Но почему же вокруг никого? И не у кого спросить!
Я хожу вдоль хрущевок, смотрю номера домов и подъездов. Страсть, как не хочется снимать перчатки, морозя пальцы, расстегивать портфель, вынимать из него громадный картонный конверт с острыми углами, на котором чьей-то дурной наплевательской рукой убого накалякан адрес.

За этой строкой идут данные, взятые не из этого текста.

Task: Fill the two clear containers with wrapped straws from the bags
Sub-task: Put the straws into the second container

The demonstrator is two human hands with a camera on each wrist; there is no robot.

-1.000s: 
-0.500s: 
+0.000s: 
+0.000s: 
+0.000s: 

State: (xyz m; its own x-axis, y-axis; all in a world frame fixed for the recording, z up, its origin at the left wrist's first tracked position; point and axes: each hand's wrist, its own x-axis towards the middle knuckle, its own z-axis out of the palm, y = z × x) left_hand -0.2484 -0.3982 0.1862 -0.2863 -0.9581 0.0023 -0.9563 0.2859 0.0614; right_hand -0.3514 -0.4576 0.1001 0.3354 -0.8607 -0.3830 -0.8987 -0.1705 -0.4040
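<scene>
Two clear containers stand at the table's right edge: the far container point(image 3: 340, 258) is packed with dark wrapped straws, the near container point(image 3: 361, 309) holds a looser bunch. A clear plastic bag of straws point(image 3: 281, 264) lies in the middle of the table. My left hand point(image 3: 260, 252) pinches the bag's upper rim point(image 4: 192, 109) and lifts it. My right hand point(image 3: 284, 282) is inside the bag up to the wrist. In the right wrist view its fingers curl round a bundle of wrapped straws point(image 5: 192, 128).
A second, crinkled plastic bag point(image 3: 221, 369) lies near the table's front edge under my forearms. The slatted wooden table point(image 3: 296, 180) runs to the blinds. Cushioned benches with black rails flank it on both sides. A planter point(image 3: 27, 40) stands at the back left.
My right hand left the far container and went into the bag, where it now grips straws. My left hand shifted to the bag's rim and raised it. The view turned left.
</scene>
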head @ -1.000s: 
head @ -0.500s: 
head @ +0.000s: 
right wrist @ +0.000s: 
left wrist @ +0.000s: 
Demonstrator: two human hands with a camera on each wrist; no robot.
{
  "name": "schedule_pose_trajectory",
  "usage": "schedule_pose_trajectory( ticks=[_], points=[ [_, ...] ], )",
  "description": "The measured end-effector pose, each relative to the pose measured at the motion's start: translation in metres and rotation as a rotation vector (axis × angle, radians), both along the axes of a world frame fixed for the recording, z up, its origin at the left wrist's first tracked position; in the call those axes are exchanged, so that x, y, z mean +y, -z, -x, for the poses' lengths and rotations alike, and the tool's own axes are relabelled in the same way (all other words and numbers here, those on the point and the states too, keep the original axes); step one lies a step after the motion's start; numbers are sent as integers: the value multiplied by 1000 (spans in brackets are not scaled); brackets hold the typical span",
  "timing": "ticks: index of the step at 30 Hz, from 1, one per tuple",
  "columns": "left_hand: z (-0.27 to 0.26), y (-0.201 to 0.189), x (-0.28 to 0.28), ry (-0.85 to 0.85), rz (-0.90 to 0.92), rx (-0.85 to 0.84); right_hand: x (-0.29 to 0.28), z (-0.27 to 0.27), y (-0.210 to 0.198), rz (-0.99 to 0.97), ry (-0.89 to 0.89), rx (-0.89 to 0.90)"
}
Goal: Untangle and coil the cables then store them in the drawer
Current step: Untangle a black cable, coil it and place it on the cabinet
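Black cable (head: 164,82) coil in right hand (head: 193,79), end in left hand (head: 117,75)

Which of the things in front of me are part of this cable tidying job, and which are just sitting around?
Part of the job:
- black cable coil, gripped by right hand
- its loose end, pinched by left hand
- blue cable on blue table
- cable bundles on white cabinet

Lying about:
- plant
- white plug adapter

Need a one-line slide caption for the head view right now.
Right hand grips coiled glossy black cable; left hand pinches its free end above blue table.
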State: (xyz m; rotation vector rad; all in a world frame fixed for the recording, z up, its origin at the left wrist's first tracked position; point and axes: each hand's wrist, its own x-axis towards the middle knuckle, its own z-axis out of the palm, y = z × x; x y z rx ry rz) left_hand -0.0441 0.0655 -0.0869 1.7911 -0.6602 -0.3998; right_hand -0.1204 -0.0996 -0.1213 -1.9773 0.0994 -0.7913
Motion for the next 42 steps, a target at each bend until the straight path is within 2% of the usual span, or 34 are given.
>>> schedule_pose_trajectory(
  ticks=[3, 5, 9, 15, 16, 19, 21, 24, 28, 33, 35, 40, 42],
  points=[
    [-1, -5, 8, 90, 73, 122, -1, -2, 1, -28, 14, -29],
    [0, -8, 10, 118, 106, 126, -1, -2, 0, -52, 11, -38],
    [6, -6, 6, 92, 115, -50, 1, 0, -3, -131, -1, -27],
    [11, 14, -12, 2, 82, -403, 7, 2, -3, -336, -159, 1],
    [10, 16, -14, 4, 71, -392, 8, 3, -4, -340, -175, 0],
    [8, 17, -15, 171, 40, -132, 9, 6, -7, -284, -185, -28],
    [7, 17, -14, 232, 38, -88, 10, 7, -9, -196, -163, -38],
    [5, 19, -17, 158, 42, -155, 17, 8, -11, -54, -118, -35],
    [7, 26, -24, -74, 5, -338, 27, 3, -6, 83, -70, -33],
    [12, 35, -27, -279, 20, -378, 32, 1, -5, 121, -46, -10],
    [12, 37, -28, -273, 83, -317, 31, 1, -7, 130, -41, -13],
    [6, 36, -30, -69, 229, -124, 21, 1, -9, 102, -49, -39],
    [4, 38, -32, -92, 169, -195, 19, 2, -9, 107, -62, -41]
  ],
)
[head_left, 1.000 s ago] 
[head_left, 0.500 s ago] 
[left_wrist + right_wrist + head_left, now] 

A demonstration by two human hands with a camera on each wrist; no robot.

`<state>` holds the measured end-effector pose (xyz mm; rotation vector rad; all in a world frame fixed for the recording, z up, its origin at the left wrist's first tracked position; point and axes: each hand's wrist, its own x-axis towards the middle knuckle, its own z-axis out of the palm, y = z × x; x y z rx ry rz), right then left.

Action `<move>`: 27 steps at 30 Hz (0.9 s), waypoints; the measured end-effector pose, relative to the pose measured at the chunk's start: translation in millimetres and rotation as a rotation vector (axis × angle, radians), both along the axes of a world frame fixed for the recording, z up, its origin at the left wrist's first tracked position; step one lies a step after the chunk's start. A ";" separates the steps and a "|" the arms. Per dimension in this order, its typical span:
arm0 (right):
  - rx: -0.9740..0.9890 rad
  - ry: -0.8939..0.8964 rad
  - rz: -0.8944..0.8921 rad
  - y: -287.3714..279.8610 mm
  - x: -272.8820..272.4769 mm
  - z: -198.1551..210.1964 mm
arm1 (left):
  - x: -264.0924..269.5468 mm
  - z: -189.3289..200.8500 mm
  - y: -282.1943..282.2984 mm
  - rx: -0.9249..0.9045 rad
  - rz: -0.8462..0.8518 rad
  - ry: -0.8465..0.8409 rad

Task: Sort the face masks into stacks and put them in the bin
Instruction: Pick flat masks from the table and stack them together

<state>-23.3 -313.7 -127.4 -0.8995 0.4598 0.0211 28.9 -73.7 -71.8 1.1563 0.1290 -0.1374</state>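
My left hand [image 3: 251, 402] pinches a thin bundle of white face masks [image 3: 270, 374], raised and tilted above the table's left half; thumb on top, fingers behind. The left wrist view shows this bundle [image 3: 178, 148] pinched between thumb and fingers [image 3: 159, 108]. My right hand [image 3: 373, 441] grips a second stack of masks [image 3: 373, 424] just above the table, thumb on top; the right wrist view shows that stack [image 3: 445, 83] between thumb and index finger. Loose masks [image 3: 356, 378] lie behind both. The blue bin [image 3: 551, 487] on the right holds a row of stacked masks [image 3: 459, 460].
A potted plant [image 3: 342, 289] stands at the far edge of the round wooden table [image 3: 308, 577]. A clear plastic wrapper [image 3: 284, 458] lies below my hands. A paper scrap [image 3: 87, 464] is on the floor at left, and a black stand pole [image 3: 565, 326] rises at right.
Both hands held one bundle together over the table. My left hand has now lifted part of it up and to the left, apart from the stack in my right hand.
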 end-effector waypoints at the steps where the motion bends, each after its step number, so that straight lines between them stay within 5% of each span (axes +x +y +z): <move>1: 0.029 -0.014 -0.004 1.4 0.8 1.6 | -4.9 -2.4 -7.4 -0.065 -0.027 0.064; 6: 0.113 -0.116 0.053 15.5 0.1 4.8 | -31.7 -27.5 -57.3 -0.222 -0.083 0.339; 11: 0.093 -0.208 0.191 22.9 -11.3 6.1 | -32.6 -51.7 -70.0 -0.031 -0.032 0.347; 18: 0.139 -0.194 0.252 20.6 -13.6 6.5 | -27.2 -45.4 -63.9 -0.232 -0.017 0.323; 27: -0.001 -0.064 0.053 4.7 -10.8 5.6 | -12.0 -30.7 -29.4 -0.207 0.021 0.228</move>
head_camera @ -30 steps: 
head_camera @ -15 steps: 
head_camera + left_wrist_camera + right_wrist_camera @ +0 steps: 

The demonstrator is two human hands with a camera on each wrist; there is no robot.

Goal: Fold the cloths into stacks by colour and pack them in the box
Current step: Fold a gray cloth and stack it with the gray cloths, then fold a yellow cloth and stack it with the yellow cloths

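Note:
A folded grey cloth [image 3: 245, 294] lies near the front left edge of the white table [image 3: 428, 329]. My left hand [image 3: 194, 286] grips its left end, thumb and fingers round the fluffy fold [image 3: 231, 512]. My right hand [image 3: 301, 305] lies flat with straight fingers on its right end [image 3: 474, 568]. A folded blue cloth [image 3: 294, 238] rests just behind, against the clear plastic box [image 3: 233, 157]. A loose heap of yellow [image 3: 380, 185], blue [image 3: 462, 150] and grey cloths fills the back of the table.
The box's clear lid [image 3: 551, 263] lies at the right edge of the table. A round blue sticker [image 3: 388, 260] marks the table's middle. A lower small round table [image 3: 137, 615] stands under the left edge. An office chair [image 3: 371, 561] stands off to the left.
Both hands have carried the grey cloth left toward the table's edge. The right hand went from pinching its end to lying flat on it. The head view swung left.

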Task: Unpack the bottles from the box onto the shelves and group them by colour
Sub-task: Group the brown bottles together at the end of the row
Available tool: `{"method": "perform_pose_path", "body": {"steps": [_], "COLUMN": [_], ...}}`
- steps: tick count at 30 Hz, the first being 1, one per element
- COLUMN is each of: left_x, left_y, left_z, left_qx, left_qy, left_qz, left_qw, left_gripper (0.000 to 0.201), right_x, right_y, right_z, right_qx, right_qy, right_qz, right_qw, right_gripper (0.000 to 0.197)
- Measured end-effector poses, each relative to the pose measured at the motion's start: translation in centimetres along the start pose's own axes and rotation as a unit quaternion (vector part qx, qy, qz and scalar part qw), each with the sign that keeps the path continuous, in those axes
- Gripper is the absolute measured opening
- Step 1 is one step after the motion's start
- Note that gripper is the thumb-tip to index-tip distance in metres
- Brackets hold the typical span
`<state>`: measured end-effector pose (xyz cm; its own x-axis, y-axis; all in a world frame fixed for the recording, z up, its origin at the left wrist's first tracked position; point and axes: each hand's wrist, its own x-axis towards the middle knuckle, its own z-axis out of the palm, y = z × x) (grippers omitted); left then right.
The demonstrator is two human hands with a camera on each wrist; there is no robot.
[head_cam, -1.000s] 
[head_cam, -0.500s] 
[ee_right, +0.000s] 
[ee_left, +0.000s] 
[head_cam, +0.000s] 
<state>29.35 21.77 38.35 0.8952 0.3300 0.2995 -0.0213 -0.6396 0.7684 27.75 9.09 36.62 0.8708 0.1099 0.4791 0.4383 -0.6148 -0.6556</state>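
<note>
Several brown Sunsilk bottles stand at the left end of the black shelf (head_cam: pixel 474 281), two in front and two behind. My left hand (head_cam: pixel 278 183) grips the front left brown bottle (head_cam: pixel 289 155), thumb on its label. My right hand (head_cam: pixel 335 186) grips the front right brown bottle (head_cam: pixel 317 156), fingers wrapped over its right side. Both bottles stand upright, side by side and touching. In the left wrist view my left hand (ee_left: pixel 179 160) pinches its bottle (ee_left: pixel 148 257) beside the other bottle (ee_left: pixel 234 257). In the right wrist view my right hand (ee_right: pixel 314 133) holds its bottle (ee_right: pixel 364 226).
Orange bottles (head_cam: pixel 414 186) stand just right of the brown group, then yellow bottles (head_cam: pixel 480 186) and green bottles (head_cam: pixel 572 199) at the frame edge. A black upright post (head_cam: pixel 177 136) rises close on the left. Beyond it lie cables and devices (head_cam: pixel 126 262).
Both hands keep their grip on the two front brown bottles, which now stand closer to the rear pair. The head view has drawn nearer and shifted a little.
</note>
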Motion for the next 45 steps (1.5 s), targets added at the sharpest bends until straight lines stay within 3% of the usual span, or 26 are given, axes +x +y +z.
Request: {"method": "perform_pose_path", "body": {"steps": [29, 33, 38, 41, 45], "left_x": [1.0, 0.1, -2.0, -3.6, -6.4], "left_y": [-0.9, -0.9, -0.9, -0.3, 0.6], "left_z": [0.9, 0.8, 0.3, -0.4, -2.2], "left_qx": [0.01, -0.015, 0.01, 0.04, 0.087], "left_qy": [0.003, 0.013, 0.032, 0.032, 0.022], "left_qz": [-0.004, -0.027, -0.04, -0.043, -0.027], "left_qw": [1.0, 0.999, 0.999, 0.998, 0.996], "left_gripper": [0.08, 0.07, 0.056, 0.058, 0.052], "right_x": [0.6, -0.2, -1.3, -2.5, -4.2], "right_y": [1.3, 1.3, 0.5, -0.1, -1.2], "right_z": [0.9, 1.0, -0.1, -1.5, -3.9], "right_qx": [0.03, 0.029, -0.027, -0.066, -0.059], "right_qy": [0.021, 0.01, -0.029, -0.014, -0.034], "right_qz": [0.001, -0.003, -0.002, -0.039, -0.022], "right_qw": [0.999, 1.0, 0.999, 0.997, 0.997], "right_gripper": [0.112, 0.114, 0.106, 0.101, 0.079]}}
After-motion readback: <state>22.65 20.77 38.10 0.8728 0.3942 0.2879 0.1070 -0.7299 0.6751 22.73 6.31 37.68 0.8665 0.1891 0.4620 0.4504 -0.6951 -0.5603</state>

И вдруг вой! Вой из ниоткуда!
Воет не собака, не человек, не чудище. Воет НЕБО! Огромное, страшное, серое небо, накрывшее крышкой весь город. Да и не воет оно… Надо с шумом потянуть воздух в горло, издавая громкий, противный человеческой природе,  звук, отдаленно похожий на «хры-ы-ы!». Вот это «хры-ы-ы-ы-ы-ы!», имени которому в русском языке не придумано, вдруг начало непрерывно врыгать в себя небо.
Я пугаюсь! Ищу глазами, какой-нибудь явный, видимый источник звука. Не нахожу. Это же небо! Небо орет! И это небо вот-вот навалится на меня и задавит своим монструозным кисельным брюхом. И засосет меня им…
Я куда-то бегу, теряю портфель, валюсь в сугроб, скольжу в омерзительной помойной жиже. Небо ревет: «Хры-ы-ы-ы-ы-ы-ы-ы-ы-ы-ы-ы-ы-ы-ы-ы!!!»
Забегаю в другой двор, такой же пустой, неотличимый от первого.
«ХР-Р-Р-Р-Р-Р-Р-Р-Р-Ы-Ы-Ы-Ы-Ы-Ы-Ы-Ы-Ы-Ы- Ы-Ы-Ы-Ы-Ы-Ы-Ы-Ы-Ы-Ы-Ы-Ы-Ы- Ы-Ы-Ы-Ы-Ы!!!!!!!!!!!!!!»
Из этих дворов никуда не денешься. Это лабиринт! Лезу на четвереньках сам не знаю куда: то ли под машину, то ли…
Просыпаюсь.
Я лежу в своей квартирке в Лопбури. Вокруг темно. Сквозь щель в занавесках едва сереет предрассветный морок.
Я скашиваю глаза, и к ужасу своему вижу картину: на полу, метрах в трех от меня, на ворохе старых одеял спит мужик. Наш мужик, не таец. Одетый. Ноги в несвежих носках. Заляпанные зимней грязью штанины джинсов. Пивное пузо обтягивает колючий свитер. Дряблая, небритая морда, мясистые губы шлепают и подвывают. Две черные дырки ноздрей, раздуваясь, густо и непрерывно храпят.
Приглядевшись, вижу, что рядом валяются какие-то металлические трубки, кажется от палатки, какое-то барахло: сумки, тряпки, сапоги. А чуть поодаль темной кучей дрыхнет еще один!
Я хочу встать, набравшись духу, сказать, что им тут не место, что это жилье мое…
А духу-то нет! Настолько нет, что даже подняться с кровати я не в силах. Полупарализованным инвалидом, путаясь в одеяле, сваливаюсь я на пол и на четвереньках, ловя дыхание, кое-как подползаю к спящему.
- Эт-то м-мой дом! – шепчу я, цепенея от страха и, при том, остро чувствуя уязвимость себя полуголого перед ним, одетым.
Насколько же страшный и мерзкий этот спящий тип!
- В-вы к-кто?
Мужик разлепляет один глаз, приподнимает небритый студень лица.
- Ты… бля… Те ч-че надо-то? – с трудом ворочая языком, произносит он.
Я начинаю истошно орать, отползаю задом, понимая, что совершил худшую в своей жизни ошибку, пробудив ЭТО.
- Ид-ди отсюда! – сонно хнычет мужик, отмахиваясь от меня, как от комара.
Я впадаю в абсолютный, стопроцентный, трансцедентальный ужас и… просыпаюсь.

В комнате светло. За окном голубое небо, поют птицы, лает хозяйский пес. Меня ждут в школе.
«А ю хэппи?» - спросит, как всегда директор, подавая мне левую руку на утренней линейке. «Хэппи», - угрюмо промолвлю я.